It seems like this is the case in your situation, but I can't be 100% sure.

When a process is forked, all the memory in the child process is duplicated from the parent process (what's more it is duplicated in an efficient manner -- bits of memory that are only read from aren't duplicated). This makes it easy to share big, complex initial states between processes. However, once the child processes have started they will not see any changes to objects made in the parent process though (and vice versa).

Sample code:

import multiprocessing

system = None
rna_st = None

class StericClash(Exception):
    """Exception used to halt processing of a file.
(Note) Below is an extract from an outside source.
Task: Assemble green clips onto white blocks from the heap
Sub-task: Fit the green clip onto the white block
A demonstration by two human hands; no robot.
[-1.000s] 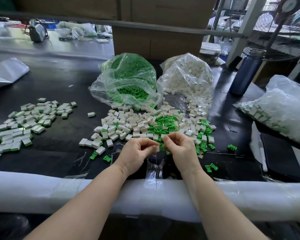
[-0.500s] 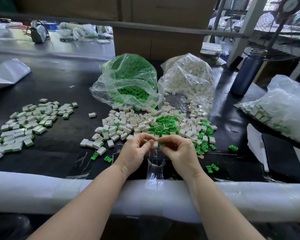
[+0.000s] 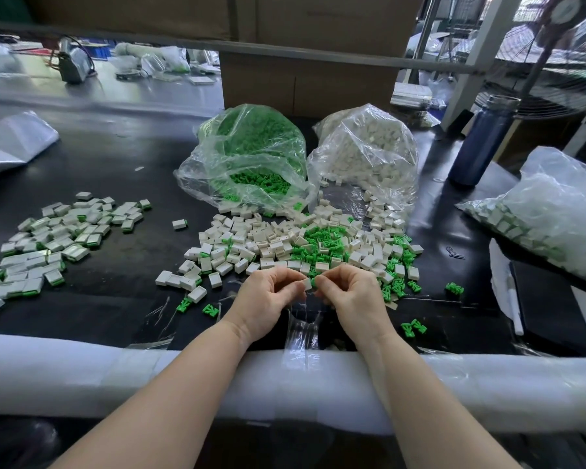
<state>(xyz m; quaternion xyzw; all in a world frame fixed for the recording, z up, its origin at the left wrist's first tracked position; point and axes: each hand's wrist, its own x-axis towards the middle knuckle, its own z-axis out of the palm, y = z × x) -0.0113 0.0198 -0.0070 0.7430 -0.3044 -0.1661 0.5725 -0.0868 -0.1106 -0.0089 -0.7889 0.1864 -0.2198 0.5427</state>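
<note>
Against the frame half a second ago, little changed: hands a touch lower and nearer the body, block now plainly showing between them where before only a green sliver peeked out; heap, bags and pile unmoved.

Left hand [image 3: 268,299] pinching a white block [image 3: 307,285] at thumb and forefinger; right hand [image 3: 349,296] with fingers curled tight against it, a green clip [image 3: 313,282] just visible at the block's right edge; how far the clip sits inside, impossible to tell, fingertips covering the joint.

Hard to read elsewhere: the fan [image 3: 555,55] at top right cut by the frame edge; far bench clutter blurred; contents of the right bag [image 3: 548,211] hazy through plastic, pale pieces only.

Black table [image 3: 115,164], glossy, padded along the near edge by a white foam roll [image 3: 82,377]; behind it cardboard boxes [image 3: 305,79]; blue bottle [image 3: 481,143] at right rear.

Green bag [image 3: 251,157] and white bag [image 3: 366,150] side by side, mouths open toward the heap [image 3: 285,245] of mixed blocks and clips spilling just beyond the hands; pile [image 3: 55,238] of finished pieces well apart at left; one lone piece [image 3: 180,224] between pile and heap; stray clips [image 3: 413,327] near the right wrist.
</note>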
Could be modified to 
    include information about what caused the clash if this is useful."""
    pass


def steric_clashes_parallel(system_index):
    peg_st = system[system_index].molecule()
    if rna_st != peg_st:
        for i in rna_st.atoms(AtomIdx()):
            for j in peg_st.atoms(AtomIdx()):
                dist = Vector.distance(i.evaluate().center(), 
                    j.evaluate().center())
                if dist < 2:
                    raise StericClash()


def process_file(filename):
    global system, rna_st

    # initialise global values before creating pool     
    mix = PDB().read(filename)
    system = System()
    system.add(mix)
    rna_st = system[MolWithResID("G")].molecule()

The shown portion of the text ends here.